*Task description*. Only the lines from the one containing "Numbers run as" through the one containing "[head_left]" should be printed, exactly as they appear below, with both ends included.

*Data shown*.
---

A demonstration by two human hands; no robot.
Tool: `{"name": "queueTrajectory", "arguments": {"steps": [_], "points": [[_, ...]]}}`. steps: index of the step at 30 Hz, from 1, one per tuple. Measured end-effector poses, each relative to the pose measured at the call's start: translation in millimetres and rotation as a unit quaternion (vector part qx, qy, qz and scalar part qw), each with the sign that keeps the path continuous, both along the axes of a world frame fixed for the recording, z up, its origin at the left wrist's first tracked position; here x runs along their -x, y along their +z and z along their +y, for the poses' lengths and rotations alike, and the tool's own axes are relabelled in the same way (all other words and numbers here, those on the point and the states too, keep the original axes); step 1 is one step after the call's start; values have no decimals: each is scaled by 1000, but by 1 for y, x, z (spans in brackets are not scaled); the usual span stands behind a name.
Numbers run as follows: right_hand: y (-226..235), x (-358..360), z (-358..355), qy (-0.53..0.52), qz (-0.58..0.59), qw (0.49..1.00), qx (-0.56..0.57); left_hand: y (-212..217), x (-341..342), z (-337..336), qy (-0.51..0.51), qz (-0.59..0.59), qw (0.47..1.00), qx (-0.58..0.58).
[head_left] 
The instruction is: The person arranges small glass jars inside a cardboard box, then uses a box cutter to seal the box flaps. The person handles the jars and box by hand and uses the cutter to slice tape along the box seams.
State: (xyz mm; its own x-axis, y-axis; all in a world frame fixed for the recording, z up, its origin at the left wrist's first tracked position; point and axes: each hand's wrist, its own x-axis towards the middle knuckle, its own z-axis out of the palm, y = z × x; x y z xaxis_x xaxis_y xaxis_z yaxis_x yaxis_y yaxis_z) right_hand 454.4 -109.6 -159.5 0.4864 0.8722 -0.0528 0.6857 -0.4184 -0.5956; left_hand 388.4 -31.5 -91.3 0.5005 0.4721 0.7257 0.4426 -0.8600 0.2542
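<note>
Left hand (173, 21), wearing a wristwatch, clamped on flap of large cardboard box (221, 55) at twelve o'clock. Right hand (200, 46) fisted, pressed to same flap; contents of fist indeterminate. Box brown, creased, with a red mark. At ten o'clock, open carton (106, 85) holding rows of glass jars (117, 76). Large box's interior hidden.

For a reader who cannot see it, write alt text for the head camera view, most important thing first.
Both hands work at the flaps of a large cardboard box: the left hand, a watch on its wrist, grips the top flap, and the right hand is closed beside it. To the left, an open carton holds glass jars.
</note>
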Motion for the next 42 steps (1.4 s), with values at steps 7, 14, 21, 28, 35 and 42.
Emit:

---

*Your response*.
Numbers run as follows: right_hand: y (-226..235), x (-358..360), z (-358..355), qy (-0.53..0.52), qz (-0.58..0.59), qw (0.49..1.00), qx (-0.56..0.57); left_hand: y (-212..217), x (-341..342), z (-337..336), qy (-0.51..0.51), qz (-0.59..0.59), qw (0.47..1.00), qx (-0.58..0.58).
[head_left] 

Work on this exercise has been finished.